Under the terms of the License and Collaboration Agreement, Jazz was granted an exclusive, royalty-bearing license, with the right to grant sublicenses, under certain of Zymeworks’s intellectual property, to research, develop, manufacture, and commercialize in the Territory pharmaceutical products containing or incorporating zanidatamab or certain related antibodies (such antibodies, collectively, "Licensed Antibodies" such pharmaceutical products, "Licensed Products"). Licensed Antibodies and Licensed Products expressly exclude all antibody-drug conjugates, including Zymeworks’s proprietary antibody-drug conjugate, zanidatamab zovodotin (also known as ZW49). Zymeworks also granted to Jazz a non-exclusive license, with the right to grant sublicenses, under certain of Zymeworks’s intellectual property, to research, preclinically develop and manufacture Licensed Products outside the Territory for the sole purpose of furthering the development and commercialization of Licensed Products in the Territory.
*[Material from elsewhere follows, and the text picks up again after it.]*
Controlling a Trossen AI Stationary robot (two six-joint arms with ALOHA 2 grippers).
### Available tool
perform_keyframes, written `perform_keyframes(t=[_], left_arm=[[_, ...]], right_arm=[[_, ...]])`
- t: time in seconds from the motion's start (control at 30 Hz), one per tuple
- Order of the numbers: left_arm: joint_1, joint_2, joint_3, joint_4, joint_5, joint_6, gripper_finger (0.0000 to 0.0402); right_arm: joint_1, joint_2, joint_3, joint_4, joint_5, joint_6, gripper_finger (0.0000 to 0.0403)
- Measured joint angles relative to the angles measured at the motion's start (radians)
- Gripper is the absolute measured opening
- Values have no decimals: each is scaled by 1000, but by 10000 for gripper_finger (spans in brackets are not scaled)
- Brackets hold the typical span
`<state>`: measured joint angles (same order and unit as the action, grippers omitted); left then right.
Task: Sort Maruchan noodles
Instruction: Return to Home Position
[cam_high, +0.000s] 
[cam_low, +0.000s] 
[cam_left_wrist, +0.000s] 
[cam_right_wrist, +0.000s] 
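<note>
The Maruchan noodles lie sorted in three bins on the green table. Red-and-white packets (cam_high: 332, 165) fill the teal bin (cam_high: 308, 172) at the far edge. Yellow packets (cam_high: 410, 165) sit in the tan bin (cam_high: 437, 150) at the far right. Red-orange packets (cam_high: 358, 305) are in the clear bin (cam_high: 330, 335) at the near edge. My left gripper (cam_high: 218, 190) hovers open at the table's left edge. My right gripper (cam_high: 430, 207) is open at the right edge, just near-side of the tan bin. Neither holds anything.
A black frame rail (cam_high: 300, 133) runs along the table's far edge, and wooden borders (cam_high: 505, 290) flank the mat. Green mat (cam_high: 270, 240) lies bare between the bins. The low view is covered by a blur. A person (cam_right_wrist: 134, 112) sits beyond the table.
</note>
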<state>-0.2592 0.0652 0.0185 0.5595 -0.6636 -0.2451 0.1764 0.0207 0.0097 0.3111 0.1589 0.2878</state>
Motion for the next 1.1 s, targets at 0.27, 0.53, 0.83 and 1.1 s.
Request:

Pursuant to the License and Collaboration Agreement, Jazz will pay Zymeworks an upfront, non-refundable cash payment of $50.0 million. In addition, should Jazz decide to retain its licenses and other rights under the License and Collaboration Agreement following the delivery to Jazz of top-line data from Zymeworks’ ongoing study of zanidatamab in subjects with advanced or metastatic HER2-amplified biliary tract cancers (HERIZON-BTC-01), then it will be required to make a second, one-time payment of $325.0 million to Zymeworks. Jazz also agreed to pay to Zymeworks potential regulatory milestone payments of up to an aggregate of $525.0 million, and potential commercial milestone payments of up to an aggregate of $862.5 million. Pending approval, Zymeworks is eligible to receive tiered royalties between 10% and 20% on annual net sales of Licensed Products in the Territory.

The foregoing description of the terms of the License and Collaboration Agreement is not complete and is qualified in its entirety by reference to the full text of the License and Collaboration Agreement, a copy of which is filed as Exhibit 2.1 hereto and is incorporated herein by reference.